## Try it
Please report every line from the material that contains the word "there".

---

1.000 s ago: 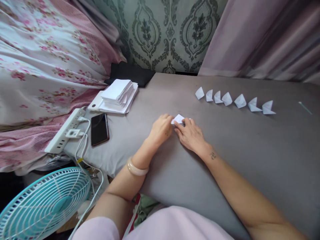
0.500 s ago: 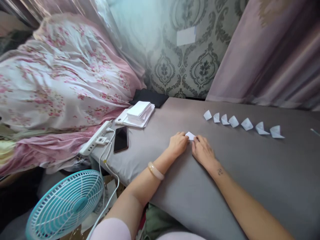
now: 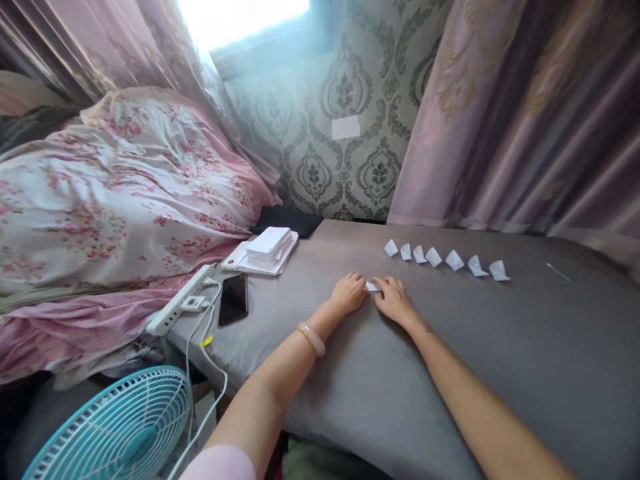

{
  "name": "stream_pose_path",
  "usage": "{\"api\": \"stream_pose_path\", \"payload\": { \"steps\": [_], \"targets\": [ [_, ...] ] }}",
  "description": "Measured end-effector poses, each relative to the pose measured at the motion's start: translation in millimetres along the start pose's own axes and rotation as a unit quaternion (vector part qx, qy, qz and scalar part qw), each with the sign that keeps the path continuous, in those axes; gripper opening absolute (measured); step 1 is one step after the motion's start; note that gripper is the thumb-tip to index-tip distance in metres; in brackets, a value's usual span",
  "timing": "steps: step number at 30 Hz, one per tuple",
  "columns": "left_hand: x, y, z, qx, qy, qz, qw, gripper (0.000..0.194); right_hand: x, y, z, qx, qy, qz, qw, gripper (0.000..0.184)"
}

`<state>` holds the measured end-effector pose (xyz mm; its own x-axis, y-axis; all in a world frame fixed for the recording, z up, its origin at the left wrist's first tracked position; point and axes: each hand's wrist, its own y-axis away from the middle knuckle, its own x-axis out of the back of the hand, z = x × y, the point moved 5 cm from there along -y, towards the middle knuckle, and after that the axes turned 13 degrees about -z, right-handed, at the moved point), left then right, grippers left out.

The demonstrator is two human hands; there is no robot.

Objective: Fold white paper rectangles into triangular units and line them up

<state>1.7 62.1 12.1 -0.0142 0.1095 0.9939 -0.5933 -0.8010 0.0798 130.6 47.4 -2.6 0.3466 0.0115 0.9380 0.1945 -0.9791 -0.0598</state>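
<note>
Seen through the head camera, clock directions taken from the hands. I count two hands, one left hand (image 3: pixel 349 293) and one right hand (image 3: pixel 394 300); one folded paper (image 3: pixel 372 287) between them; seven paper shapes (image 3: pixel 433 257) in one row, between two and three o'clock; one slim stick (image 3: pixel 559 272) at three; one fan (image 3: pixel 143 443) at eight; one phone (image 3: pixel 233 301) and one power strip (image 3: pixel 175 307) at nine; one paper stack (image 3: pixel 271 243) at ten, its sheets uncountable from my station; one window (image 3: pixel 245 17) at eleven; one white card (image 3: pixel 345 127) at twelve.
</note>
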Motion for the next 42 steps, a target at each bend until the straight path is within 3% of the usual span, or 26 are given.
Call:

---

## Answer below
`<state>` holds the measured end-effector pose (xyz mm; its own x-axis, y-axis; all in a world frame fixed for the recording, z up, its origin at the left wrist's first tracked position; point and axes: each hand's wrist, its own y-axis away from the middle knuckle, its own x-axis out of the back of the hand, z = x × y, the point moved 5 cm from there along -y, towards the middle knuckle, and after that the axes turned 13 degrees about -z, right-handed, at the moved point), left then right, grippers left out.
The demonstrator is two human hands; there is no robot.

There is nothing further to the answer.